Blog: Brad Garmon

Metro Detroit recently landed a $2.85 million Sustainable Communities grant to help the region become more dense and develop its transit options. Brad Garmon, land programs director at the Michigan Environmental Council, offers a free-thinking approach to connecting the historically disparate forces of housing, land use, and eco-consciousness.

Post 2: Transportation, housing, and environmental agencies join forces in a revolutionary trio

Yesterday, I introduced a new $2.85 million Sustainable Communities Regional Planning grant SEMCOG’s new $2.85 million Sustainable Communities Regional Planning grant –  one of only 45 in the country – headed into our region. I suggested that it offers Metro Detroit a rare chance to redefine itself around great places and important projects, and to engage more people and new partnerships in the conversation.

To explain how, I have to back up a bit and spend a minute on the project's funding source – a pretty radical new initiative at the federal level.

The Partnership for Sustainable Communities is an Obama administration initiative that's generating lots of excitement in the circles I run in – smart growth, affordable housing, community economic development, urban planning, green building, etc. – but hasn't necessarily found a mass audience yet.

Here's a quick rundown of a few characteristics that I think make this program – and therefore Metro Detroit's new regional planning grant – different than most anything that's come before.

Multi-Agency

This is the first time in recent memory – maybe ever – that the U.S. Department of Transportation (DOT), U.S. Department of Housing and Urban Development (HUD), and the U.S. Environmental Protection Agency (EPA) are all sitting in the same room making funding decisions together.

OK, maybe that doesn't sound too radical. But it is.

And just like the feds, Metro Detroit's big players in land use, housing, and environmental investment work in isolation. We have great agencies building affordable workforce housing; others are doling out tax credits to clean up a contaminated industrial parcel, and still others are figuring out where to put a new transit stop. But they're doing it separately.

The opportunity is to put these agencies at the same table, and give them a venue to lay their cards on a table at once to see what kind of hand the region is really playing with.  

The result would be better linkages between projects, and potentially huge synergies. Place becomes the nexus for investment.

A few other potentially game-changer funding programs also fall under the Partnership for Sustainable Communities banner, including Community Challenge grants – those landed in Flint and Traverse City – and TIGER II transportation planning and capital investments.
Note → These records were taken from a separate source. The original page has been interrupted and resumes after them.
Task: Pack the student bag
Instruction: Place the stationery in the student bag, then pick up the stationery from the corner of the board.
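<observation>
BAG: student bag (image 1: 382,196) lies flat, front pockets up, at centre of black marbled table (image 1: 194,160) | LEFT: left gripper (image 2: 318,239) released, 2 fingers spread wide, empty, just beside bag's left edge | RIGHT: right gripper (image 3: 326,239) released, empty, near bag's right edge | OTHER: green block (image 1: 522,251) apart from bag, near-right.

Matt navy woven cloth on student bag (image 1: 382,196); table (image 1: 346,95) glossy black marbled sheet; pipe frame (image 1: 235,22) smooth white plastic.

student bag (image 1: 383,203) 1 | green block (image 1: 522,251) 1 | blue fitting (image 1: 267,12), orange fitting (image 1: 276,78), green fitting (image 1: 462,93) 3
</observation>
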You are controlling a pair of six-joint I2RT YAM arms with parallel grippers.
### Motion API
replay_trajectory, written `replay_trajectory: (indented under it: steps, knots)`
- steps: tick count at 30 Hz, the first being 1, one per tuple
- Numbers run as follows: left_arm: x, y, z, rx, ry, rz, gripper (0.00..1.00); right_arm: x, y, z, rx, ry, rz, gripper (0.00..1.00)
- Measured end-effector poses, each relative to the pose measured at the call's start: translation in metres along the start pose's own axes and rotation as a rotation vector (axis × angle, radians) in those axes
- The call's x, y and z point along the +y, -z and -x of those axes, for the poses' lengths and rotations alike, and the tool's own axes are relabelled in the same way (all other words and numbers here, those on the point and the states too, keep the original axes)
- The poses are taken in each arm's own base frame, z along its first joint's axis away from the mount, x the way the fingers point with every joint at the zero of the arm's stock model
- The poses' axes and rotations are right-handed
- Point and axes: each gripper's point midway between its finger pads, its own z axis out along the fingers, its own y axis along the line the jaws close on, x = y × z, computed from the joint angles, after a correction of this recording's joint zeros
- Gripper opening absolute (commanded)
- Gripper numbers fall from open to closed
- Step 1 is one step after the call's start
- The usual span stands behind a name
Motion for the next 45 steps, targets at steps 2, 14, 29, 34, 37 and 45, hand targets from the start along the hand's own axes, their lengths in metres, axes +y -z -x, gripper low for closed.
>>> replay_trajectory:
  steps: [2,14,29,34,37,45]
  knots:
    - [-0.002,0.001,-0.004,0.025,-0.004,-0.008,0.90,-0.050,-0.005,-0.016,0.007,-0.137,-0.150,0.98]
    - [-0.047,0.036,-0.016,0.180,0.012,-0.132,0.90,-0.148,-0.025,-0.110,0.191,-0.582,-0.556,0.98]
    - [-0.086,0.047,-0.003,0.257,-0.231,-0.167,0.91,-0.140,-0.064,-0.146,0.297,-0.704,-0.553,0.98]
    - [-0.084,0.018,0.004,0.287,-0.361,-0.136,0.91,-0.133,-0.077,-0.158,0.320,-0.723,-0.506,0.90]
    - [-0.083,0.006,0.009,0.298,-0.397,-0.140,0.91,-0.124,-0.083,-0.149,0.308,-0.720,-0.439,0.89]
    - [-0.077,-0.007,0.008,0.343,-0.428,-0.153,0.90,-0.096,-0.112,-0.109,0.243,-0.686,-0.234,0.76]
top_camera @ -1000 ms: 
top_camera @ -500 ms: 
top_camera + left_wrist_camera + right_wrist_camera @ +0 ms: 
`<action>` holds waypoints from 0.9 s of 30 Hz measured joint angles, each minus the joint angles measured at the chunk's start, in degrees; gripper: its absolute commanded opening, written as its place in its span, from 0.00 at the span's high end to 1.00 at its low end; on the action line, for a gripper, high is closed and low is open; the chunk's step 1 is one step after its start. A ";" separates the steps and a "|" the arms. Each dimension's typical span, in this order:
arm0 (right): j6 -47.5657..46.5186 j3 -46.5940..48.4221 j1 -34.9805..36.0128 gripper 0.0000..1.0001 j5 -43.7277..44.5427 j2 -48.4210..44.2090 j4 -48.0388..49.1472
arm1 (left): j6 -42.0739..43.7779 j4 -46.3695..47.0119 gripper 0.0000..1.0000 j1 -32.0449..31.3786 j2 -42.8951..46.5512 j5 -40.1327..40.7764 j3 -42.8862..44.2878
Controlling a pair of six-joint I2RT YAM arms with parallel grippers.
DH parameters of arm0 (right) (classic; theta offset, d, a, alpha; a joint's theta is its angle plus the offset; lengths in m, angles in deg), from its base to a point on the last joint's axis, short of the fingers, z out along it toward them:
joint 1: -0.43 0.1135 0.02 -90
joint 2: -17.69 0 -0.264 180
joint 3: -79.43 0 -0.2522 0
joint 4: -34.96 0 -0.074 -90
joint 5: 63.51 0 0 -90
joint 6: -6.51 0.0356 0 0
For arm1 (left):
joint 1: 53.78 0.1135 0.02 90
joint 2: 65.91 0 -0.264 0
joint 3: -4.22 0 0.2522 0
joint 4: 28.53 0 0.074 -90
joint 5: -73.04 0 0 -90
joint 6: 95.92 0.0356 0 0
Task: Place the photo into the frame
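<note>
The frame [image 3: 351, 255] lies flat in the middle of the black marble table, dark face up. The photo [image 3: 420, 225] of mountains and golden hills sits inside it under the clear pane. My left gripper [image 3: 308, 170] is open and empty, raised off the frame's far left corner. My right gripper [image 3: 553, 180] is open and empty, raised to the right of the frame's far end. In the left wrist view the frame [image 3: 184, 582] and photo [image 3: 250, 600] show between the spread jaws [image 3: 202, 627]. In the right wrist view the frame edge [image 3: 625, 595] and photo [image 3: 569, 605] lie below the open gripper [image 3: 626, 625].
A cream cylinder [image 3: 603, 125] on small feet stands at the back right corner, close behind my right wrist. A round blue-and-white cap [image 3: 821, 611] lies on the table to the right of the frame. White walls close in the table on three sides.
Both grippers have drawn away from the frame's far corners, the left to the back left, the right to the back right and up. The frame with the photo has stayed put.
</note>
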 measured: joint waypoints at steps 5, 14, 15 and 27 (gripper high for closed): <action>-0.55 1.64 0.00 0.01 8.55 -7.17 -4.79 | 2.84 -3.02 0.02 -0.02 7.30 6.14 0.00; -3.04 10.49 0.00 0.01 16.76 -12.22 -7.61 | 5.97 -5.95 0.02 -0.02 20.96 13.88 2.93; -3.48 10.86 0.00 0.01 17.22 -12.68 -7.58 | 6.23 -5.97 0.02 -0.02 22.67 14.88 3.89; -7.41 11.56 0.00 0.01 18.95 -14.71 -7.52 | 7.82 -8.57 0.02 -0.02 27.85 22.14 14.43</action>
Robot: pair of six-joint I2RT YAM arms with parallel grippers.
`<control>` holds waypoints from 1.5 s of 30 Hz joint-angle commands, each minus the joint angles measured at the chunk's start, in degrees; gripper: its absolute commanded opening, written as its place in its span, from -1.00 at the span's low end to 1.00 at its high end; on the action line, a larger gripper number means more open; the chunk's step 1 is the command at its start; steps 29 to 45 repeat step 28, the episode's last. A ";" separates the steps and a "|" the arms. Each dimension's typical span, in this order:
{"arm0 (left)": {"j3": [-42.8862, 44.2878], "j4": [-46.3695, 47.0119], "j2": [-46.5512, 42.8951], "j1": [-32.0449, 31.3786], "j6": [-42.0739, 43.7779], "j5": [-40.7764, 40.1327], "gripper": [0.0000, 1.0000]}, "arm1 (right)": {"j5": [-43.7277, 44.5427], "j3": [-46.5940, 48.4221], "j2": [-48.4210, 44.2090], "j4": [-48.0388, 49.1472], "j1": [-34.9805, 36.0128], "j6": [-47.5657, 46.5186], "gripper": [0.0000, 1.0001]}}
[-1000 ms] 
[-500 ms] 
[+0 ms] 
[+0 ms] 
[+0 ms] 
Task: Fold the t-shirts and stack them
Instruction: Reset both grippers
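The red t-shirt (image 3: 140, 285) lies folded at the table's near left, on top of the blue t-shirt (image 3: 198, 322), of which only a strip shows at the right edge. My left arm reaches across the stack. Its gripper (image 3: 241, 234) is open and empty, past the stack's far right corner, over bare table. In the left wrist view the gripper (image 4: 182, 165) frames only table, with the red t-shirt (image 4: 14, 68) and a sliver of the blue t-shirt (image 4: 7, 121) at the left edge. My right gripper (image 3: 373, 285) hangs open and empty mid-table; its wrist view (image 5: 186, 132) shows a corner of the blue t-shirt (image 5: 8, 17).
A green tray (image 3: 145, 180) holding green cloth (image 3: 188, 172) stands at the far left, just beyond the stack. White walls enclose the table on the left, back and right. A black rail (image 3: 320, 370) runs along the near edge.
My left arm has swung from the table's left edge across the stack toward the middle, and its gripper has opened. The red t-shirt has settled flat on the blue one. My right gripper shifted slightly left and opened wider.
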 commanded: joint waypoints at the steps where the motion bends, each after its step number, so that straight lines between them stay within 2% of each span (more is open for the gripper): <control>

Oakland County and Ann Arbor each secured one of those.

The combined sum of the grants for the three agencies is $409.5 million. And while that might sound like a lot, it's not a big amount of money for these agencies, and doesn't yet touch the bulk of their mainline funding programs like the Community Development Block Grant (CDBG) or highway funds.

But I believe over time more substantial program resources, and even other agencies – perhaps agriculture and energy – will get pulled together in these types of interagency partnerships.

Competitive

The model laid out by the Partnership for Sustainable Communities program makes infrastructure and public investment dollars competitive rather than programmatic.

Why is that significant? We're entering an era where federal resources – all infrastructure resources, really – will be more limited. And the traditional earmark approach that built our current sprawling region is on the way out.

In most instances, we can't afford to maintain what we've already built, and building more of the same just doesn't make financial sense. No one feels that more than an agency trying to fix bridges or update aging sewer systems with an ever-shrinking budget.

The alternative, then, is that a smaller number of better coordinated, more strategic investments get funded. Those will be projects of regional significance, with local partners and leveraged funds, and that achieve multiple goals at once – creating jobs while reducing pollution and advancing social justice, for example.

Regional

The Regional Planning Grant program isn't the biggest pot of money under the larger Partnership for Sustainable Communities banner – just like Ann Arbor's TIGER II capital grant for its Bridges project was magnitudes larger than the SEMCOG's regional planning grant.

But in truth it's the flagship program. Why? It puts regional, metropolitan level planning at the forefront of pubic investment decisions.

That shift reflects an increasing focus on what the Brookings Institution calls Metropolitan America – the robust assemblage of big city, suburbs and small rural towns where most people live, and which generate most of the country's economic output.

As we've known in Metro Detroit, knitting together a collection of independent fiefdoms into a functional regional unit is the big challenge and bigger opportunity of the 21st century.

Two more revolutionary components of this program – sustainability and collaboration – will take a bit more explanation, so I'll save those for tomorrow.